Капитан снова подошел к двери и хмуро спросил лоцмана:
— Люки задраены?
Тот указал ему на горизонте подозрительно светлое серо‑аквамариновое пятнышко.
— Но вы ведь проверили их паспорта, — продолжал Петерсен, вернувшись назад.
Инспектор тоже забеспокоился — нет, он, конечно, не предвидел шторм, но усиливающаяся качка рождала в нем смутную тревогу.
— Вопрос о паспортах лучше не поднимать, — возразил он. — Отличить фальшивый от подлинного почти невозможно. Во всех больших городах, особенно портовых, вроде Гамбурга, существуют лавочки, где вас снабдят любыми удостоверениями личности, подчас даже подлинными: их либо крадут у владельцев, либо при помощи тайных связей добывают в официальных учреждениях.
— Значит, Зильберманом…
— Может оказаться кто угодно: Эриксен, Вринс, Эвйен, Шутрингер, Петер Крулль.
— Эвйена исключите: я знаю его восемь лет.
— Остаются четверо.
— Долой Эриксена: даю голову на отсечение, его никогда не существовало.
— Для чего тогда Катя Шторм и ваш третий помощник упорно пытаются внушить, что он здесь, на пароходе?
— А для чего мешок из‑под угля? — в тон ему подхватил Петерсен. — А кража? А почему в саквояже Вринса, который мог бы приискать хоть сотню тайников ненадежней, найдено только сорок тысяч?
Первый вал взметнулся над форштевнем и разбился о бак. Тем не менее инспектор попытался изобразить улыбку.
— Надеюсь, это не шторм?
— Еще нет.
— Что же вы посоветуете делать?
— Не взглянуть ли вам на пожитки Петера Крулля?
— Это в самом низу?
— Да. Его койка слева от машинного отделения.
Старший механик вас проводит.
Температура падала с такой удручающей быстротой, что, выйдя из рубки, капитан дважды обмотал шарфом шею.
Перегнувшись через поручни, он разглядел четырех матросов, забиравших люки под брезент. Пароход обогнул какой‑то островок, и ветер внезапно навалился на него прямо с траверза. «Полярная лилия» сильно рыскнула, и, сломав крепежные рымы, тяжелый комнатный ледник, который не успели дополнительно принайтовать, покатился по палубе на лет вый борт.
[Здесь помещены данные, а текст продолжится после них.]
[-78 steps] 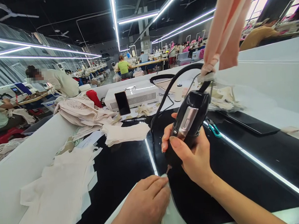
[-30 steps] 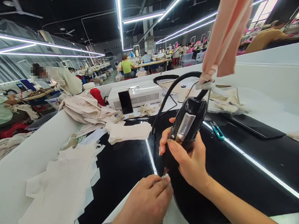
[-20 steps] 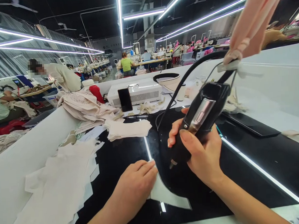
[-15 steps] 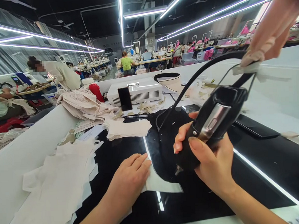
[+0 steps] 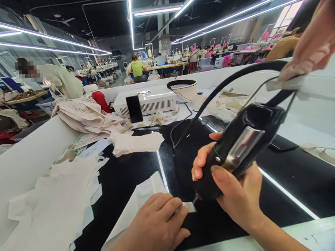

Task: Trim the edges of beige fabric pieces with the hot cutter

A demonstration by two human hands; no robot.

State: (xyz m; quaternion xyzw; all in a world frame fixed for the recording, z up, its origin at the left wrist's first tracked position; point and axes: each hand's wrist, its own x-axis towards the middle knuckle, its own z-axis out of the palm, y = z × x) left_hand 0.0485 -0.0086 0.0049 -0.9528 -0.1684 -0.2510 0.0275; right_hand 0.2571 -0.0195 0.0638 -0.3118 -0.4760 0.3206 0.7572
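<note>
My right hand [image 5: 238, 189] is closed around a black handheld tool [image 5: 241, 144] with a metal plate on its side. The tool slants down to a narrow metal tip close to the end of a pale fabric piece [image 5: 140, 196] on the black tabletop. My left hand [image 5: 161, 223] lies over that piece with fingers stretched out, pressing it down and hiding part of it. From the tool's upper end a thick black cable [image 5: 227, 81] arches away. A blurred, pinkish shape [image 5: 309, 54] by the cable is too unclear to name.
Layered pale cut pieces [image 5: 48, 206] lie on the left. More cut fabric [image 5: 137, 142], a pen [image 5: 146, 129], a phone [image 5: 134, 109] and a white vented box [image 5: 157, 99] stand or lie farther back. White side panels [image 5: 317, 87] border the table. People work beyond.
My left hand has shifted right and nearer to me, along the fabric piece toward its end. The tool stays in my right hand, its tip now closer to the fabric. The view has turned slightly.
</note>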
Одного из матросов чуть не задавило. На мгновение все опешили, а тут судно легло на правый борт, и махина размером два на два метра, сделанная из тяжелых дубовых досок да еще выложенная изнутри свинцом, угрожающе поползла в обратном направлении.
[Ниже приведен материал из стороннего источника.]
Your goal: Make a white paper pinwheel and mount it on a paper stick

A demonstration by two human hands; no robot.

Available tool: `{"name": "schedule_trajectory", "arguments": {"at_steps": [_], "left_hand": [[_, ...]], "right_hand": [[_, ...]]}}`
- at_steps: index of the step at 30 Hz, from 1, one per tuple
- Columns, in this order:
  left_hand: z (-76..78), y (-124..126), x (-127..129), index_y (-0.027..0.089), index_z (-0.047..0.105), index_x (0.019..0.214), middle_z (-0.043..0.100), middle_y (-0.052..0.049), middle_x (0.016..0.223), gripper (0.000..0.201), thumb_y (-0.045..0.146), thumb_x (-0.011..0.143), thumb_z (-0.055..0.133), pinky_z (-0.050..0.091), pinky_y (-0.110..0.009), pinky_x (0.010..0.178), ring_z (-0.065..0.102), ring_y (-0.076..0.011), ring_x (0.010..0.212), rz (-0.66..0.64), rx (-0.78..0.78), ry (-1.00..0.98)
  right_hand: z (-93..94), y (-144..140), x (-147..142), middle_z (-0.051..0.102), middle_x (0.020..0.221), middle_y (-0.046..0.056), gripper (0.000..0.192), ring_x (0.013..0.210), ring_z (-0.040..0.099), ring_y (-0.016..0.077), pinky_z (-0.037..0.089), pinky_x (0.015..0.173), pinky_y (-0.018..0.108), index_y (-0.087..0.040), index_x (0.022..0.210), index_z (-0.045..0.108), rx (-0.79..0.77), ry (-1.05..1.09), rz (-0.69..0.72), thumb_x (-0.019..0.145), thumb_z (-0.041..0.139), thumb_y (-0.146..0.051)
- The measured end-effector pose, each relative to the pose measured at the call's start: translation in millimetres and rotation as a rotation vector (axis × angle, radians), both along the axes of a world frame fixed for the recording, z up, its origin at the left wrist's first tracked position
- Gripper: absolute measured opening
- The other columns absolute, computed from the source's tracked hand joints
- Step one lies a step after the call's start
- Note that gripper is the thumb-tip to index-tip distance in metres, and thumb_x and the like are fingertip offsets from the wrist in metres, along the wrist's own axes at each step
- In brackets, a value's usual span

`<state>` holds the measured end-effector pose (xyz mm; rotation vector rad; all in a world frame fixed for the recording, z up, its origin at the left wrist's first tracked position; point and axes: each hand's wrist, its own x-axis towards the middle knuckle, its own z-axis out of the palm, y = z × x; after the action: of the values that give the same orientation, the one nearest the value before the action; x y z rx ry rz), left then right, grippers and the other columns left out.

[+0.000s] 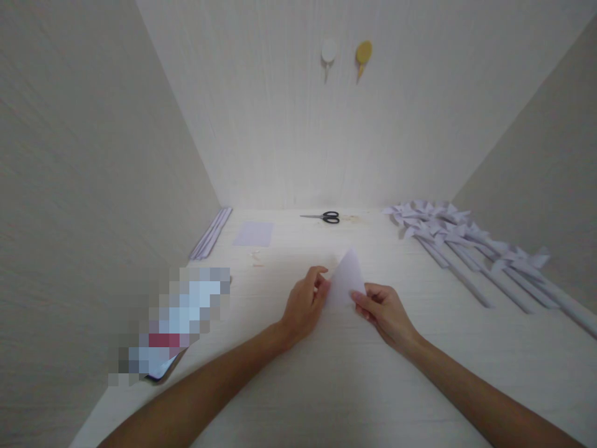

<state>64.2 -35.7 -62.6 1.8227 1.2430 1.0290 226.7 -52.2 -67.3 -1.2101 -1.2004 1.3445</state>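
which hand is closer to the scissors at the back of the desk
Left. The left hand lies almost straight in front of the scissors, while the right hand sits farther off to the right.

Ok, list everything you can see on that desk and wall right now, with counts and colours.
folded paper: one, white, desk centre, pinched between both hands
scissors: one pair, black handles, far desk edge
paper square: one, pale lilac, far left, flat
paper strips: small bundle, pale lilac, along left wall
paper pinwheels: many, pale lilac, right side
wall hooks: two, white and yellow, back wall
left hand: on paper's left edge
right hand: on paper's right edge
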Motion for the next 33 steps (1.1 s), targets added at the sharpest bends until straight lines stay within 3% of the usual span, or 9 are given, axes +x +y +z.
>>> {"name": "schedule_trajectory", "arguments": {"at_steps": [4,7,11,19,24,27,29,31,33], "left_hand": [[-0.9,-7.9,1.0,0.017,0.033,0.120,0.049,-0.011,0.113,0.045,0.038,0.080,0.038,0.038,-0.033,0.083,0.047,-0.0182,0.097,-0.131,0.085,-0.022],[-4.1,-8.9,0.0,0.018,0.024,0.128,0.039,-0.013,0.126,0.066,0.042,0.073,0.049,0.030,-0.039,0.094,0.038,-0.0233,0.112,-0.207,0.112,0.041],[-8.4,-6.3,-2.0,0.017,0.015,0.132,0.037,-0.014,0.128,0.084,0.048,0.065,0.056,0.028,-0.040,0.096,0.036,-0.0250,0.115,-0.254,0.078,0.129],[-8.2,-5.0,-0.8,0.018,0.021,0.131,0.041,-0.013,0.125,0.074,0.043,0.070,0.054,0.033,-0.040,0.093,0.039,-0.0230,0.111,-0.318,-0.003,0.060],[-4.0,-5.6,0.7,0.020,0.029,0.128,0.042,-0.013,0.124,0.070,0.041,0.068,0.057,0.043,-0.033,0.077,0.047,-0.0221,0.100,-0.339,-0.146,-0.059],[-2.6,-6.2,0.4,0.018,0.037,0.123,0.051,-0.012,0.111,0.059,0.043,0.072,0.050,0.044,-0.023,0.056,0.054,-0.0140,0.074,-0.345,-0.214,-0.136],[-2.4,-6.0,-0.4,0.013,0.053,0.104,0.058,-0.007,0.082,0.047,0.048,0.076,0.039,0.039,-0.020,0.045,0.049,-0.0092,0.055,-0.303,-0.248,-0.170],[-3.1,-4.4,-1.2,0.010,0.057,0.075,0.051,-0.001,0.056,0.051,0.053,0.077,0.031,0.033,-0.019,0.040,0.043,-0.0080,0.045,-0.204,-0.289,-0.203],[-4.8,-1.7,-1.4,0.011,0.052,0.061,0.047,0.001,0.049,0.050,0.056,0.073,0.035,0.032,-0.020,0.041,0.043,-0.0085,0.044,-0.085,-0.352,-0.279]], "right_hand": [[-1.0,-0.8,-0.3,0.040,0.037,-0.006,0.034,0.033,0.029,0.0031,0.016,0.035,0.019,-0.013,0.048,0.049,-0.010,-0.023,0.018,0.066,0.062,-0.039],[-2.9,-0.8,0.5,0.040,0.036,-0.006,0.033,0.033,0.029,0.0035,0.017,0.035,0.019,-0.014,0.048,0.049,-0.006,-0.023,0.024,0.066,0.062,-0.038],[-3.1,-1.4,1.3,0.041,0.037,-0.006,0.034,0.033,0.030,0.0035,0.017,0.035,0.019,-0.014,0.047,0.047,0.017,-0.036,0.018,0.066,0.062,-0.038],[3.7,-3.9,-2.2,0.039,0.039,-0.006,0.035,0.035,0.029,0.0039,0.019,0.034,0.018,-0.015,0.045,0.045,0.054,-0.093,0.009,0.064,0.061,-0.039],[7.1,-4.3,-2.4,0.041,0.040,-0.004,0.031,0.038,0.032,0.0054,0.022,0.036,0.019,-0.014,0.046,0.050,0.084,-0.120,-0.002,0.061,0.063,-0.039],[8.9,-4.6,-2.6,0.050,0.045,-0.001,0.026,0.042,0.039,0.0084,0.030,0.039,0.021,-0.013,0.052,0.060,0.090,-0.139,0.039,0.060,0.064,-0.038],[9.1,-4.9,-3.1,0.053,0.046,0.000,0.025,0.043,0.042,0.0103,0.033,0.041,0.022,-0.013,0.052,0.063,0.095,-0.141,0.079,0.058,0.065,-0.038],[8.7,-4.8,-3.8,0.055,0.048,0.001,0.024,0.045,0.044,0.0115,0.035,0.043,0.023,-0.013,0.053,0.063,0.097,-0.146,0.103,0.058,0.065,-0.037],[7.6,-4.2,-3.9,0.055,0.050,0.001,0.024,0.047,0.044,0.0114,0.036,0.044,0.024,-0.014,0.055,0.063,0.106,-0.170,0.097,0.060,0.063,-0.037]]}}
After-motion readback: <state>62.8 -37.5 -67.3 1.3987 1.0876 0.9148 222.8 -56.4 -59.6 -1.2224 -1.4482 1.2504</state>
Петерсен кубарем скатился с мостика, схватил трос и вместе с четырьмя матросами бросился в погоню за ледником. Когда им уже почти удалось остановить его, он вдруг вырвался, налетел на ванту, перевалился через борт и исчез в волнах. Авария прошла бы незамеченной, если бы с носа не донесся отчаянный вопль.
Лопнув от удара, ванта щелкнула, как бич, хлестнула лапландца, все еще сидевшего на кабестане, и сломала ему лопатку.
Несчастный не заметил аварии и, не понимая, что случилось, совершенно обезумел.
— В каюту его! Живо!.. Позовите Эвйена.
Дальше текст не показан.